With the help of UNICEF and its partners, many of these girls are now being given the opportunity to heal and build a better life through education and care. While these girls have been rescued, unfortunately so many more remain trapped in an underground world of abuse.
Stories such as these are not uncommon in many other parts of the world and serve as a reminder of the work that must be done to ensure young girls and women are better protected.
Millions of adolescent girls live in poverty, experience gender discrimination and inequality, and are subject to violence, abuse, and exploitation. The result is not only the suffering of girls themselves, but a continuing cycle of oppression and abuse.
While progress has been made towards equal rights and equal access for women and girls in areas like basic health and education, too often adolescent girls are still excluded. Investment in education and health are essential, but so too are much tougher laws, penalties, and prosecutions against the abusers.

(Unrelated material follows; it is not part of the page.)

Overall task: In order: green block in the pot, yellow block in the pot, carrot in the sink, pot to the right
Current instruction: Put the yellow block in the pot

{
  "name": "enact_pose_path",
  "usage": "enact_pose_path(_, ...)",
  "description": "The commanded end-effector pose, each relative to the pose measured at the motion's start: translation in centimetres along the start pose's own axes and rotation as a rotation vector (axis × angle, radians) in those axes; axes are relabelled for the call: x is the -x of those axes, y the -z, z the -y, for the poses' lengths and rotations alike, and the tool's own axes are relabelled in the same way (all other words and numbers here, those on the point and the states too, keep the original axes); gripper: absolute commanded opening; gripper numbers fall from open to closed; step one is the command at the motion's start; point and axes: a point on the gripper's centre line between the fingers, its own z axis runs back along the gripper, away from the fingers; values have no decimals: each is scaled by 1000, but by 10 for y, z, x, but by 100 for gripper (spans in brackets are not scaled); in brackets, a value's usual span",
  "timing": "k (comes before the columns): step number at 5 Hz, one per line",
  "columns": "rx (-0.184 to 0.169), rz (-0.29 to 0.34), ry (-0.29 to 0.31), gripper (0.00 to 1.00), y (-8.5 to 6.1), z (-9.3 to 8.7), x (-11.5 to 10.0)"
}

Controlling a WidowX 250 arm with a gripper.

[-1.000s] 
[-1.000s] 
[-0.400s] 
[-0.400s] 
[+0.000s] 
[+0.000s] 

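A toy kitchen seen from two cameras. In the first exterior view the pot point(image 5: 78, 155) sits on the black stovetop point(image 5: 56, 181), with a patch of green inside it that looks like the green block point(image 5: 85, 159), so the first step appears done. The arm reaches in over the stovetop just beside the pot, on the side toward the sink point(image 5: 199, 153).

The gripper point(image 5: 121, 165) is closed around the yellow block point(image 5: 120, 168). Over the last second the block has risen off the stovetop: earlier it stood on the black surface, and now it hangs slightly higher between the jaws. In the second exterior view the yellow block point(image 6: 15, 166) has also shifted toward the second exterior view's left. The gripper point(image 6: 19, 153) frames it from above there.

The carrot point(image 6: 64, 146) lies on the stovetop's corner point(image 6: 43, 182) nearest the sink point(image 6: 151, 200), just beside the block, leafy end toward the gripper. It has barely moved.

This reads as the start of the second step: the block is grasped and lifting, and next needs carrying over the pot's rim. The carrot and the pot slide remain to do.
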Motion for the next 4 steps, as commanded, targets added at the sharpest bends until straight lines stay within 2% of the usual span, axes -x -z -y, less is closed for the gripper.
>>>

Education is one key to better lives for girls, their families and their communities. Expert studies estimate that every extra year a girl spends in secondary education lifts her income by more than 15 per cent. Better educated girls have better employment and health prospects and, as they grow to womanhood, they pass these benefits to their children.
There is a strong link between the educational levels a country provides for its girls and the size of that country’s economy. But more importantly, education empowers women and gives them the opportunity to have a greater voice in society.
As we recognize International Women’s Day this March 8th, the international community, together with governments around the world, must work more aggressively to ensure that every girl has the right to a childhood that provides her with the opportunity to reach her full potential.